The writing app runs this protocol with a timer, autosave, and optional LIWC analysis. Free, private, clinician-built.

Open Archetypal Journaling in the app →

Read further

Frequently Asked Questions

What is Archetypal Journaling?

Archetypal Journaling is an eleven-section notebook that adapts the depth-psychological journaling tradition — Jung's reflective practice and Ira Progoff's Intensive Journal Method, among others — into a container kept across years. Each section has a distinct purpose, and the practice is non-linear.

Do I need to do the sections in order?

No. The sections are not sequential. Most users have one or two sections active at a time and return to others as the work calls for them.
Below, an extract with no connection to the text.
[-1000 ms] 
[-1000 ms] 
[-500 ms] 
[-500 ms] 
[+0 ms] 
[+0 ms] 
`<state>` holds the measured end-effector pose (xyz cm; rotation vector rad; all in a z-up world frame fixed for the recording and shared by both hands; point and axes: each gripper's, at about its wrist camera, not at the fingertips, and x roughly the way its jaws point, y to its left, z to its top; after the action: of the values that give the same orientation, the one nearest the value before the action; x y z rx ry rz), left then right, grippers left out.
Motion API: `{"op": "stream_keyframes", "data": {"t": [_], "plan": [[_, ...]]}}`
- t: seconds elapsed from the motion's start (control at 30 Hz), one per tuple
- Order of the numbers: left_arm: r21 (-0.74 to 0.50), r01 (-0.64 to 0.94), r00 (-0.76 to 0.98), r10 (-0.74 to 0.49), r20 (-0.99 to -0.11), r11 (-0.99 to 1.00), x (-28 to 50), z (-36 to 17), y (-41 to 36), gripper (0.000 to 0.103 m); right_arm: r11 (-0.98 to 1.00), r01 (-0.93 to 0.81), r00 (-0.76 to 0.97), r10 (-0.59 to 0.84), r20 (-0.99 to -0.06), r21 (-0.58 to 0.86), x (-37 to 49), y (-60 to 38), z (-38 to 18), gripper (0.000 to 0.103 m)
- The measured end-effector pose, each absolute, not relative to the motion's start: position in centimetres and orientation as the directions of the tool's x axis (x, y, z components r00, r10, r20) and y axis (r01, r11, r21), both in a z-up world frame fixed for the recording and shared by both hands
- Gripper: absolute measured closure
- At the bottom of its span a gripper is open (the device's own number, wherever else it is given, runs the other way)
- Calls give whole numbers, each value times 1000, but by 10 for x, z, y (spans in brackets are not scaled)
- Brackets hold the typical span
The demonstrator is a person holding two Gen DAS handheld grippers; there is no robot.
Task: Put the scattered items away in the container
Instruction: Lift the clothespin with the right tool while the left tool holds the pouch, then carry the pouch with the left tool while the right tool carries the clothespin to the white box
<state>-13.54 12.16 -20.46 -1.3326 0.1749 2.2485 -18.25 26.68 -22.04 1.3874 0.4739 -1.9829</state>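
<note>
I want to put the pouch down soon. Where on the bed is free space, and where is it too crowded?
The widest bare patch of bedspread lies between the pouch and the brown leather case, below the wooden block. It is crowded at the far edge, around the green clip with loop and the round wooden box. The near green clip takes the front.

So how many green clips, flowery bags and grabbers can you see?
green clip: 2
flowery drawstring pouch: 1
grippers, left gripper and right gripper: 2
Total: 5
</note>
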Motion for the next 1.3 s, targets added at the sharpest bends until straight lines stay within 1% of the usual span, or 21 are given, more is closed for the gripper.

The Period Log is a reasonable starting section for most users.

How is Archetypal Journaling different from regular journaling?

Regular journaling is typically unstructured daily writing. Archetypal Journaling uses specific structured sections (Steppingstones, Dialogues, Dream Log) drawn from the depth-psychological tradition, each designed to surface material ordinary journaling tends not to reach. The Dialogue sections, in particular, use Jung's active-imagination method.

Is Archetypal Journaling evidence-based?

The specific eleven-section structure has not been tested in a randomized trial. The depth-psychological tradition it draws from has a century of clinical literature and strong face validity, and Christian Roesler's 2013 meta-analysis found significant improvements across Jungian psychotherapy outcomes, including cases where journaling was an adjunct to treatment. The app tier label is Exploratory because the specific protocol has not been trialed, not because the underlying methods are unsupported.

Can I use Archetypal Journaling alongside therapy?

Yes. Several patients in depth-oriented therapy use Archetypal Journaling between sessions; the Dream Log and Dialogue sections frequently produce material worth bringing to the next session. Therapists are welcome to recommend the module to their own patients.